··· Recorded information ···

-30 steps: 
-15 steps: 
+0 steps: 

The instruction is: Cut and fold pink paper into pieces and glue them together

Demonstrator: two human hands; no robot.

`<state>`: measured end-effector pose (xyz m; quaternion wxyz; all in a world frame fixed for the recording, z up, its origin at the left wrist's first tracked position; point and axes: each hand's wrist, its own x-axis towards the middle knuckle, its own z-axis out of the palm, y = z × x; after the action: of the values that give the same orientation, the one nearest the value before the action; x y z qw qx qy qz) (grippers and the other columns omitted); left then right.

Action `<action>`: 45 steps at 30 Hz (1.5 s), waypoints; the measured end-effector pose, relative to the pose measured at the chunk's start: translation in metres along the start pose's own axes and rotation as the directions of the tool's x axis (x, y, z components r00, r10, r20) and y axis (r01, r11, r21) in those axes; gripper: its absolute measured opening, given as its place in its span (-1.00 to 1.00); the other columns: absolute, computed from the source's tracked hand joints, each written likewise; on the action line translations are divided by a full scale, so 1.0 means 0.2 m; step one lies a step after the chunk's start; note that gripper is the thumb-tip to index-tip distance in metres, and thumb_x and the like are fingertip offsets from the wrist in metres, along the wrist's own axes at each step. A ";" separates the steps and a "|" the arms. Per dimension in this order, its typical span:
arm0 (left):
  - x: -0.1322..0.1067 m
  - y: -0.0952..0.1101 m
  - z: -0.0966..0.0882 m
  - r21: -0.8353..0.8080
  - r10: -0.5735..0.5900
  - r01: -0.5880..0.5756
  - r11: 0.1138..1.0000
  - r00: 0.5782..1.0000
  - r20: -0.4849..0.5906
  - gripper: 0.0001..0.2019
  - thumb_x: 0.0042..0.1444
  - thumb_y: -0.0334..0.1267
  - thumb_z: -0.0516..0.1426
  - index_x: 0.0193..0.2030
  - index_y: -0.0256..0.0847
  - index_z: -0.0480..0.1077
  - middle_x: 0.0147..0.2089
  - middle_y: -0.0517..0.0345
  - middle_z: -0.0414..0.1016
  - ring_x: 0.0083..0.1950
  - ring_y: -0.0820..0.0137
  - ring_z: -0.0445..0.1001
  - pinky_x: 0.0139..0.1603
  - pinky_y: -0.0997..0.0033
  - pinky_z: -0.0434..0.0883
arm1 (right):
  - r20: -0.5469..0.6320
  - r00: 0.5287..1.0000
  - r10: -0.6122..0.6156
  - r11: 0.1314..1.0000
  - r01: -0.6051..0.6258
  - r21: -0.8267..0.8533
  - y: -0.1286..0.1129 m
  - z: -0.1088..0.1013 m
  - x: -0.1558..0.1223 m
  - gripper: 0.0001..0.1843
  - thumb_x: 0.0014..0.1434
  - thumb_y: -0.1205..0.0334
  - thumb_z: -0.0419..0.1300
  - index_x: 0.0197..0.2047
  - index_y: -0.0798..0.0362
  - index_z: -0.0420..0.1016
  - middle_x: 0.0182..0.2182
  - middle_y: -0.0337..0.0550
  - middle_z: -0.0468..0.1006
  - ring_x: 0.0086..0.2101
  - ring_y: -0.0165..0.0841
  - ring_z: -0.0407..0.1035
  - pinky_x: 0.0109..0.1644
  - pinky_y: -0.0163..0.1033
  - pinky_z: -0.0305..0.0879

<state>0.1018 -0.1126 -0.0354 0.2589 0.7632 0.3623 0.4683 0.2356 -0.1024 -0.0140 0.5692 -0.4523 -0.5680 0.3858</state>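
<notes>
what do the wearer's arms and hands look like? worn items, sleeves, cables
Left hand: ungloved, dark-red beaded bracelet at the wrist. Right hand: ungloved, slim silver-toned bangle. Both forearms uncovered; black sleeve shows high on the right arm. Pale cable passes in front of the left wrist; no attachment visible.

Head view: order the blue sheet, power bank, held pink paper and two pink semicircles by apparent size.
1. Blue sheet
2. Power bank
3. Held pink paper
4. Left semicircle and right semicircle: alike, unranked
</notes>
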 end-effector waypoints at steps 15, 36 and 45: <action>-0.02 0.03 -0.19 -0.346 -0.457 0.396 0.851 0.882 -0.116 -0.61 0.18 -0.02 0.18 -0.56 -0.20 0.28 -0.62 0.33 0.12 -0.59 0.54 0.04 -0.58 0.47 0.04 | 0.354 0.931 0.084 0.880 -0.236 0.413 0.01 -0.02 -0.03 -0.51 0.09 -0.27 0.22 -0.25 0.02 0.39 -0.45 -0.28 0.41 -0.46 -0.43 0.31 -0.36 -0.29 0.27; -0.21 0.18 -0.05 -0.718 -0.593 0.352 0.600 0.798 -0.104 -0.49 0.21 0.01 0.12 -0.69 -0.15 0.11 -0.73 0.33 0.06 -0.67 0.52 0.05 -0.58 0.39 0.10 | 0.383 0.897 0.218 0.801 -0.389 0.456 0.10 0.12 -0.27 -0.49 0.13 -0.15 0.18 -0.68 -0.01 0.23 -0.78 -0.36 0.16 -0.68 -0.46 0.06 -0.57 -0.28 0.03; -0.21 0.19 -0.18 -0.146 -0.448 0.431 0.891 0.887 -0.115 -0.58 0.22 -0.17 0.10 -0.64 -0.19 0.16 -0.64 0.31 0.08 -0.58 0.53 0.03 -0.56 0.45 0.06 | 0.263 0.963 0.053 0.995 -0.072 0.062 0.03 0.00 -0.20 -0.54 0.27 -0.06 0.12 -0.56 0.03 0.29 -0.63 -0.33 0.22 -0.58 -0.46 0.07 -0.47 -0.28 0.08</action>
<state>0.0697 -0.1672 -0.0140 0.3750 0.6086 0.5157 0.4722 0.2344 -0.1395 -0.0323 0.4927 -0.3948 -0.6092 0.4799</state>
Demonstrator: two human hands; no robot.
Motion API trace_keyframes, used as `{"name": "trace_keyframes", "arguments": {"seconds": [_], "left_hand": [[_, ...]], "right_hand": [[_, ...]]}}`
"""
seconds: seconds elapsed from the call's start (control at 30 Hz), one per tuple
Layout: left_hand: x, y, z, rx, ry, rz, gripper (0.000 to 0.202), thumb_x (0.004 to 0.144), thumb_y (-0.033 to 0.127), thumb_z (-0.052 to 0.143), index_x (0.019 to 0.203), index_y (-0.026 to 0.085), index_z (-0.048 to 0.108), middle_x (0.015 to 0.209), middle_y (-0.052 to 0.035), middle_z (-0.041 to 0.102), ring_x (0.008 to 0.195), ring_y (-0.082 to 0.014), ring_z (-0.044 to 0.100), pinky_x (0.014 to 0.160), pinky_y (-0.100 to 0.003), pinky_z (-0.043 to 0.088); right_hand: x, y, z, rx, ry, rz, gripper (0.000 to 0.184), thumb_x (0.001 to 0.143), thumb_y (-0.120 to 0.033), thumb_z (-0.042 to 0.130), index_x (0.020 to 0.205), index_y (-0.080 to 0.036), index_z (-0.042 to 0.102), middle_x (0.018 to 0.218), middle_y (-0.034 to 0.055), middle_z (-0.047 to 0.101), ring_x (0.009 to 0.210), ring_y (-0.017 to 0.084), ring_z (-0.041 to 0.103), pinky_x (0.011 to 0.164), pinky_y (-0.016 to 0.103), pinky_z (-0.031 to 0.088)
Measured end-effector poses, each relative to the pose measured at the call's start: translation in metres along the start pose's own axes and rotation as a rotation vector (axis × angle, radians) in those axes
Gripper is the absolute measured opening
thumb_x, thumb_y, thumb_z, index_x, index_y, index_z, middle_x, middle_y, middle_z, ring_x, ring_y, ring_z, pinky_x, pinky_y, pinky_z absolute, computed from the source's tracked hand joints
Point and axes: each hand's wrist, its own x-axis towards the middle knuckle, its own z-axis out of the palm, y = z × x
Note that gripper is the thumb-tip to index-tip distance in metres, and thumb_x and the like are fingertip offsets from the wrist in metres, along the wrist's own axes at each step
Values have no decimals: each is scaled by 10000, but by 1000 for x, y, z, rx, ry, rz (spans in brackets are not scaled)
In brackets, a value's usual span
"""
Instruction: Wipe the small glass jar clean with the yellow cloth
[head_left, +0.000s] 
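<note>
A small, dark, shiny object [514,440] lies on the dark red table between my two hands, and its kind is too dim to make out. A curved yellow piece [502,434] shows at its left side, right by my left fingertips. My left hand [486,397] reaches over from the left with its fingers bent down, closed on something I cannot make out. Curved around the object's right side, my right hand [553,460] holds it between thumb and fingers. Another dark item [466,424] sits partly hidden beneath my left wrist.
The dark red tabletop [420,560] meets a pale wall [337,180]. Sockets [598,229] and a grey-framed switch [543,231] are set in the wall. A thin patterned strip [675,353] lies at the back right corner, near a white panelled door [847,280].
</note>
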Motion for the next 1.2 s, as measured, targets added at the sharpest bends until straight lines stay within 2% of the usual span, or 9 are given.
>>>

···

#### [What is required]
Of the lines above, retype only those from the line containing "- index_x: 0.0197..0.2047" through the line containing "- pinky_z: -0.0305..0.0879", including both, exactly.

#### [Written response]
  - index_x: 0.0197..0.2047
  - index_y: -0.0798..0.0362
  - index_z: -0.0420..0.1016
  - middle_x: 0.0182..0.2182
  - middle_y: -0.0337..0.0550
  - middle_z: -0.0468..0.1006
  - ring_x: 0.0086..0.2101
  - ring_y: -0.0165..0.0841
  - ring_z: -0.0407..0.1035
  - pinky_x: 0.0109..0.1644
  - pinky_y: -0.0163..0.1033
  - pinky_z: -0.0305..0.0879

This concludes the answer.